[PATCH i-g-t v8 3/8] lib/drmtest: allow opening cards out of order

Kamil Konieczny kamil.konieczny at linux.intel.com
Fri Feb 9 17:38:05 UTC 2024


Hi Zbigniew,
On 2024-02-09 at 13:38:20 +0100, Zbigniew Kempczyński wrote:
> On Thu, Feb 08, 2024 at 02:52:27PM +0100, Kamil Konieczny wrote:
> > Current __drm_open_driver_another() implementation prevents
> > opening cards out of order, for example card 3 without previous
> > opens of 0..2. This can be seen with three GPU cards system and
> > gem_open_basic test:
> > 
> > sudo IGT_DEVICE=pci:vendor=Intel,card=all build/tests/gem_basic --r multigpu-create-close
> > 
> > IGT-Version: 1.28-g2548a539e (x86_64) (Linux: 6.7.0-rc5 x86_64)
> > Using IGT_SRANDOM=1706630533 for randomisation
> > Opened device: /dev/dri/card0
> > Starting subtest: multigpu-create-close
> > <g:0> Testing creating and closing an object.
> > <g:1> Opened device: /dev/dri/card1
> > <g:1> Testing creating and closing an object.
> > gem_basic: ../lib/drmtest.c:341: _is_already_opened: Assertion `as_idx <= _opened_fds_count' failed.
> > Received signal SIGABRT.
> > 
> > Relax that condition and add some more debug prints.
> > 
> > Changes in __search_and_open() was suggested by Zbigniew.
> > 
> > v5: removed caching for names of opened cards
> >  relaxed opening of filtered devices
> > v6: fixed assingment in _is_already_open() (Janusz)
> >  simplify use of this function
> > v7: restore check for already opened filtered card (Janusz)
> > v8: limit checks for N-th card to 0...N-1 range (Janusz)
> >  simplify if-else in __search_and_open() (Kamil)
> > 
> > Cc: Zbigniew Kempczyński <zbigniew.kempczynski at intel.com>
> > Cc: Janusz Krzysztofik <janusz.krzysztofik at linux.intel.com>
> > Signed-off-by: Kamil Konieczny <kamil.konieczny at linux.intel.com>
> > ---
> >  lib/drmtest.c | 73 +++++++++++++++++++++++++++++++++++++++------------
> >  1 file changed, 56 insertions(+), 17 deletions(-)
> > 
> > diff --git a/lib/drmtest.c b/lib/drmtest.c
> > index 73d9159af..62d31b000 100644
> > --- a/lib/drmtest.c
> > +++ b/lib/drmtest.c
> > @@ -322,35 +322,54 @@ static int _opened_fds_count;
> >  static void _set_opened_fd(int idx, int fd)
> >  {
> >  	assert(idx < ARRAY_SIZE(_opened_fds));
> > -	assert(idx <= _opened_fds_count);
> > +	assert(idx >= 0);
> >  
> >  	_opened_fds[idx].fd = fd;
> >  
> >  	assert(fstat(fd, &_opened_fds[idx].stat) == 0);
> >  
> > -	_opened_fds_count = idx+1;
> > +	for (int n = _opened_fds_count; n < idx; n++)
> > +		_opened_fds[n].fd = -1;
> > +
> > +	if (idx >= _opened_fds_count)
> > +		_opened_fds_count = idx + 1;
> 
> Looks _opened_fds_count is monotonic over test runtime. I mean if you're
> running single test which is multigpu which just exists it doesn't
> matter, but what will happen if you'll run multigpu subtest after which
> you have test with single fd usage? I mean _opened_fd[] has stale data.

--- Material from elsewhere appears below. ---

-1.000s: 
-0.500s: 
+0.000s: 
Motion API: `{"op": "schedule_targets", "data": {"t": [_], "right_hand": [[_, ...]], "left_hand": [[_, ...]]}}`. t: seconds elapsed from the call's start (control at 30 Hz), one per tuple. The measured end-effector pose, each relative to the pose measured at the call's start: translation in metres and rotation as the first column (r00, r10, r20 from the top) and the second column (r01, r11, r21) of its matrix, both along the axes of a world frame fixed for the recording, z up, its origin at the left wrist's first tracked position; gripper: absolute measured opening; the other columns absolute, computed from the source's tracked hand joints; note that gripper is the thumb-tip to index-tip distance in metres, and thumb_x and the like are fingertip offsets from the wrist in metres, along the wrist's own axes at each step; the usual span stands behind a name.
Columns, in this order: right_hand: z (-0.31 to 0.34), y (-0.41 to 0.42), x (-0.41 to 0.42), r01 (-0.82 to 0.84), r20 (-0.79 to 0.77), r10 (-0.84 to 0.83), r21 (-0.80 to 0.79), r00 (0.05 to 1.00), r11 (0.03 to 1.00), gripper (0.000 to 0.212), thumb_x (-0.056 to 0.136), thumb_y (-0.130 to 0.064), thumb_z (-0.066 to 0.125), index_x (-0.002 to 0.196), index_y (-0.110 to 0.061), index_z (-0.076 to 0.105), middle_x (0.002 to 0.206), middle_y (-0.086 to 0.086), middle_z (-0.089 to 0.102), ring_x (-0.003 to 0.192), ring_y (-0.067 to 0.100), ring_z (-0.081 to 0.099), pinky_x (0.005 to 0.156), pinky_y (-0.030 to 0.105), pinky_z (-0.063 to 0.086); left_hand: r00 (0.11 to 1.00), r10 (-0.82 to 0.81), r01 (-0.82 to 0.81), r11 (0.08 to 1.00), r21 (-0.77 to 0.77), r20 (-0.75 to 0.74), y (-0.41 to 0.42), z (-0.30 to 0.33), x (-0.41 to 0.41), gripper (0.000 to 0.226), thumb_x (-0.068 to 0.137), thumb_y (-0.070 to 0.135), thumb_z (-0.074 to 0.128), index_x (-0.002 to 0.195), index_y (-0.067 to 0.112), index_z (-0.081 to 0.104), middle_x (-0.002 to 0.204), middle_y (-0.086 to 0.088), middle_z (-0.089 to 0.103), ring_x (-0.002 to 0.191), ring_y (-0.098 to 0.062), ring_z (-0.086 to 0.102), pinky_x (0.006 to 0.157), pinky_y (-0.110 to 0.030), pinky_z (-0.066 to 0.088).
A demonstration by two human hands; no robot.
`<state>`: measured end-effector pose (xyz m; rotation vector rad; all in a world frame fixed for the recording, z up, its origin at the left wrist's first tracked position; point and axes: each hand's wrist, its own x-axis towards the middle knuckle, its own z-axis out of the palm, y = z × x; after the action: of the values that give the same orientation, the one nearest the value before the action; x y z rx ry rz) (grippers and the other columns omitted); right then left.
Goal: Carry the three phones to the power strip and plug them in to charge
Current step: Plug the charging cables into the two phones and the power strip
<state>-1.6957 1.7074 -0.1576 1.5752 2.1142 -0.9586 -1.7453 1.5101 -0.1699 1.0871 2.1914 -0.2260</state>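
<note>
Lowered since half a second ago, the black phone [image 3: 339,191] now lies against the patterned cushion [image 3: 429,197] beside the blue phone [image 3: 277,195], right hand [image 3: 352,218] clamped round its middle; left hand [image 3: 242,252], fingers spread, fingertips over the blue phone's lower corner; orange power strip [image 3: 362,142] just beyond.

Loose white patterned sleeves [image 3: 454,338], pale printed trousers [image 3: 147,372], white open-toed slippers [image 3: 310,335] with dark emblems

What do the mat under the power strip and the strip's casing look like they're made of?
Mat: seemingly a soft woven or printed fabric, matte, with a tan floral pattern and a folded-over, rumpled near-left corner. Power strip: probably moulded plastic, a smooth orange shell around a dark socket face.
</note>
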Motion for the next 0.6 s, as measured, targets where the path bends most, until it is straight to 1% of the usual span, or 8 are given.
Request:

It was alwayes stale, there were no attempt to keep it up to date
especially that users could just call close(), not drm_close_driver().

> >  }
> >  
> > -static bool _is_already_opened(const char *path, int as_idx)
> > +/* in *err returns -errno or index to _opened_fds[] */
> > +static bool _is_already_opened(const char *path, int as_idx, int *err)
> >  {
> >  	struct stat new;
> >  
> >  	assert(as_idx < ARRAY_SIZE(_opened_fds));
> > -	assert(as_idx <= _opened_fds_count);
> > +	assert(as_idx >= 0);
> >  
> >  	/*
> >  	 * we cannot even stat the device, so it's of no use - let's claim it's
> >  	 * already opened
> >  	 */
> > -	if (igt_debug_on(stat(path, &new) != 0))
> > +	if (igt_debug_on(stat(path, &new) != 0)) {
> > +		if (err)
> > +			*err = -errno;
> > +
> >  		return true;
> > +	}
> > +
> > +	if (err)
> > +		*err = 0;
> > +
> > +	for (int i = 0, end = min(as_idx, _opened_fds_count); i < end; ++i) {
> > +		if (_opened_fds[i].fd == -1)
> > +			continue;
> >  
> > -	for (int i = 0; i < as_idx; ++i) {
> >  		/* did we cross filesystem boundary? */
> >  		assert(_opened_fds[i].stat.st_dev == new.st_dev);
> >  
> > -		if (_opened_fds[i].stat.st_ino == new.st_ino)
> > +		if (_opened_fds[i].stat.st_ino == new.st_ino) {
> > +			if (err)
> > +				*err = i;
> > +
> >  			return true;
> > +		}
> >  	}
> >  
> >  	return false;
> > @@ -359,23 +378,37 @@ static bool _is_already_opened(const char *path, int as_idx)
> >  static int __search_and_open(const char *base, int offset, unsigned int chipset, int as_idx)
> >  {
> >  	const char *forced;
> > +	int err;
> >  
> >  	forced = forced_driver();
> >  	if (forced)
> >  		igt_debug("Force option used: Using driver %s\n", forced);
> >  
> > -	for (int i = 0; i < 16; i++) {
> > +	for (int i = 0, idx = -1; i < 16 && idx < as_idx; i++) {
> >  		char name[80];
> >  		int fd;
> >  
> >  		sprintf(name, "%s%u", base, i + offset);
> >  
> > -		if (_is_already_opened(name, as_idx))
> > -			continue;
> > +		if (_is_already_opened(name, as_idx, &err)) {
> > +			if (err < 0)
> > +				continue;
> > +
> > +			if (idx + 1 < as_idx) {
> > +				++idx;
> > +				continue;
> > +			}
> > +		}
> >  
> >  		fd = __drm_open_device(name, chipset);
> > -		if (fd != -1)
> > +		if (fd == -1)
> > +			continue;
> > +
> > +		++idx;
> > +		if (idx == as_idx)
> >  			return fd;
> 
> Shouldn't we mark this fd is already opened in _opened_fds[]?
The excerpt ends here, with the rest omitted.